One-third of Party Candidates are Women
Nominations for the 2019 provincial election are now closed and the PEI Coalition for Women in Government has confirmed that both the number and percentage of women candidates has increased over 2015 totals.
Nominations for the 2019 provincial election are now closed and the PEI Coalition for Women in Government has confirmed that both the number and percentage of women candidates has increased over 2015 totals. In the 2015 provincial election, 31 women ran, representing 29.5% of candidates. This year, 35 women candidates are running for the four political parties, an increase of four candidates, and women represent a full third (33.3%) of candidates, an increase of almost four percentage points.
“We are pleased to see for the first time in a provincial election that one-third of candidates for political parties are women,” says Dawn Wilson, Executive Director of the PEI Coalition for Women in Government.
The representation of women among candidates varies across the four parties. The NDP has confirmed 11 women candidates of 24 (46%), which is the highest percentage in a party this election. The Green Party has confirmed 9 women candidates of 27 (33%). The Liberal Party has nominated 8 women candidates of 27 (30%), an all-time high for the party. Women make up 7 candidates (26%) of the total 27 candidates within the Progressive Conservative Party. All four political party leaders are men. Several men but no women are running as independent candidates in this election.
As has been the case in other elections across the country, women in this election are running in tougher districts. While 46% of men are running in districts where their party either won or came close to winning in 2015, the same is true of far fewer women (31%). In addition, no women are running in districts where their party held a commanding lead in 2015 (winning by ten points or more), while 11 men are running in similar party strongholds.

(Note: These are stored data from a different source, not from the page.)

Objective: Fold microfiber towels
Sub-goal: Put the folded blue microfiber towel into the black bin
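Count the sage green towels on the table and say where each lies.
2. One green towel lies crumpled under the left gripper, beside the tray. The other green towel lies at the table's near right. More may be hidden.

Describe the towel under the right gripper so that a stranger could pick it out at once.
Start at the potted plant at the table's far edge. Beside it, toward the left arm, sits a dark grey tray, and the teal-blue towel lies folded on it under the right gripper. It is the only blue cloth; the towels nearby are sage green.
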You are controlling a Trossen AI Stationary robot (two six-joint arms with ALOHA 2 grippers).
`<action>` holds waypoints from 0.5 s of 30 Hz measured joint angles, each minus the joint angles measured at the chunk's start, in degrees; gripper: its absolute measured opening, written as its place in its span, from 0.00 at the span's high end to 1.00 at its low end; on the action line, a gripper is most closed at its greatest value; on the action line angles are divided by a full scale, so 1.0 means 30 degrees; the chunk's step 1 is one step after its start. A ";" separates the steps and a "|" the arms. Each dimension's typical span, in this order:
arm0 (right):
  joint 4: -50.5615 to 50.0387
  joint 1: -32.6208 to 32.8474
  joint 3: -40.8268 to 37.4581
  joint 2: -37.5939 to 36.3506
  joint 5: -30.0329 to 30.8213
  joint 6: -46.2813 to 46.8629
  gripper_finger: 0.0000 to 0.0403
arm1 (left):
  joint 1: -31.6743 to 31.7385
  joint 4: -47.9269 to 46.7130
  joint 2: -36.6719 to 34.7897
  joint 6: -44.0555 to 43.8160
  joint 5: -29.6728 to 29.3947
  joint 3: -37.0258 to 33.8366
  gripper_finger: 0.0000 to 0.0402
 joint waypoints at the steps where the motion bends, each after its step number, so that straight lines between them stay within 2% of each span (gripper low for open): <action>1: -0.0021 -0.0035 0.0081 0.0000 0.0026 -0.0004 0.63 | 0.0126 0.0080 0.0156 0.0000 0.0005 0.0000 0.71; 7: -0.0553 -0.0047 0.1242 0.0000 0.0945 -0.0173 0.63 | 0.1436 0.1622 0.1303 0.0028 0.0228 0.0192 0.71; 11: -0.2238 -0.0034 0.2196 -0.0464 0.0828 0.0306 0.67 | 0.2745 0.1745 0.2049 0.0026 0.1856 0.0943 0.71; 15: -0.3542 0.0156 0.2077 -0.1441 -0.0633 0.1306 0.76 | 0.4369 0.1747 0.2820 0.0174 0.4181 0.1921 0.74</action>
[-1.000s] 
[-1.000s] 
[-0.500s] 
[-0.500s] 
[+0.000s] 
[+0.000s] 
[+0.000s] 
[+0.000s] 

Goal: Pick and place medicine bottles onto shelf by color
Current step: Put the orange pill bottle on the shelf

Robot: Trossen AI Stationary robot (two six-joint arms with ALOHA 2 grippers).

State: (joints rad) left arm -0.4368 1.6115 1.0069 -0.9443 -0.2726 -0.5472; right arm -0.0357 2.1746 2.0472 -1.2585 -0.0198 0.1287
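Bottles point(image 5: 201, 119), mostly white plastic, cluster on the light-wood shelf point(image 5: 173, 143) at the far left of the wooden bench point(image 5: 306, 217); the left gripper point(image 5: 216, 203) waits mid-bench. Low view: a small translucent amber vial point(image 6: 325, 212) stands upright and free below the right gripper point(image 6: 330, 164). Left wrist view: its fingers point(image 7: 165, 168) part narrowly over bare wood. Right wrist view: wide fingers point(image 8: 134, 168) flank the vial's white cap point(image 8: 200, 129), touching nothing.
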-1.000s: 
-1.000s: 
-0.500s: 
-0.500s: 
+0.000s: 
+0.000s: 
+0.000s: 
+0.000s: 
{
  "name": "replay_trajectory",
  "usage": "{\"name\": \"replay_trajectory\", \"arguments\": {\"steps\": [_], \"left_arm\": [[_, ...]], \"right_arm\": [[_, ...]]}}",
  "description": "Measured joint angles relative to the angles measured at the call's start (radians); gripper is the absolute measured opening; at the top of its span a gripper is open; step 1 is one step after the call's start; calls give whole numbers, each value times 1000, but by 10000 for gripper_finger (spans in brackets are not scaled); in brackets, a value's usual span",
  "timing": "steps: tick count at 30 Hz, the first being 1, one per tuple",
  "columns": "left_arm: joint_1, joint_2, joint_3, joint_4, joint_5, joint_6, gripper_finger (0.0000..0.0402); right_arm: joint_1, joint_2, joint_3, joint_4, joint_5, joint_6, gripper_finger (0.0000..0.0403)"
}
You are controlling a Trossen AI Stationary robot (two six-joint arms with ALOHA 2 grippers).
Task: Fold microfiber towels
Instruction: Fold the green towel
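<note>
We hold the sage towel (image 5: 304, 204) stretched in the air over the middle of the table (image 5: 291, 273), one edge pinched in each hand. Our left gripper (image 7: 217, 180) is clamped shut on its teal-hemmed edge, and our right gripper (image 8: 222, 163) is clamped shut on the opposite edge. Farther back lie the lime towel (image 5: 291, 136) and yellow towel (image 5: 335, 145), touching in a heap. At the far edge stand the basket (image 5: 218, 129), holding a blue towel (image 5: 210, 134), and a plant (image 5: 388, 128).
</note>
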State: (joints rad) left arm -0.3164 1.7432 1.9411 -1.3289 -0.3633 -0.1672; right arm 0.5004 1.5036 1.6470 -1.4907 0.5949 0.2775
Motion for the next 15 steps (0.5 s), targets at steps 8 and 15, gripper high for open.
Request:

Wilson notes, “It’s a positive sign to see more women running this election, and in past elections, the number of women elected tracked closely with the number of women nominated, so we’re very hopeful.” She adds, “We also know that where women run matters. We know some women are running in tough districts this election. We encourage all Islanders to consider supporting women candidates who share their values. Other ways to support women candidates over the next week include volunteering on a candidate’s team, displaying a lawn sign, or making a financial donation.”
Wilson concludes, "We thank all women for putting their names on the ballot, and the party members that supported their nominations.” The Coalition will continue to look for ways to support parties to work towards the goal of gender parity among candidates in the next provincial election.